-----------------------------------------------------------
This is an automatically generated e-mail. To reply, visit:
https://reviews.apache.org/r/22215/#review44817
-----------------------------------------------------------


I'm not wild about SSP* for class names. Thus far the convention has been 
SystemStreamPartition*. I'd rather have it all one way, or all the other. If 
the gripe is that the SystemStreamPartition name is too long, that's being 
discussed in another ticket (rename to Stream/StreamPartition), and I believe 
you had said you had a completely alternative naming idea as well. Can we just 
stick with the existing class name convention, and discuss the naming issue 
separately?

The taskName: String style feels weird to me. First, does it make sense to use 
a class instead of a string? That was the point of using Partition initially, 
instead of just an int. Second, it seems to me that taskId is better than 
taskName now, after seeing it in code. I think either Sriram or Jay was pushing 
this name as well. What do you think about a TaskId class instead of a 
Partition class?

I'm not a fan of the way we handle the taskName/partition mapping in the 
checkpoint manager. Can we just put the mapping in the checkpoint itself, 
rather than having distinct messages for it?

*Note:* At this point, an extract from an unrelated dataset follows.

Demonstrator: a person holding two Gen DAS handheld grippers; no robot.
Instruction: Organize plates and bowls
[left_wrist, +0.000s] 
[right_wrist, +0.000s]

All new classes need docs (e.g. SSPTaskNameGrouper, GroupByPartition, etc). 
It'd also be nice to have some docs on the website as well. Maybe in the 
container section.


build.gradle
<https://reviews.apache.org/r/22215/#comment79359>

    Can we just move SSPGrouperTestBase to samza-core instead? Szczepan says 
that this method of pulling in test source is not supported, and hacky, so I'd 
like to limit it as much as possible.
    
    The recommended alternative is apparently to create a samza-test submodule 
that contains all of the test code. Since we already have a samza-test 
submodule that's really integration tests, we'd have to either move the 
samza-test stuff to an integration test submodule, or create a second 
samza-test module (to avoid circular dependencies: samza-core -> samza-test -> 
samza-core).
    
    To me, easiest fix seems to be to just move the one class to samza-core.



check
<https://reviews.apache.org/r/22215/#comment79357>

    Add license header.
    
    Add brief docs describing what this is for.



check
<https://reviews.apache.org/r/22215/#comment79358>

    Add eclipse.



samza-api/src/main/java/org/apache/samza/checkpoint/Checkpoint.java
<https://reviews.apache.org/r/22215/#comment79373>

    This all seems a bit hacky. It'd be better if we could have this passed in 
through the constructor, and not have mutable methods.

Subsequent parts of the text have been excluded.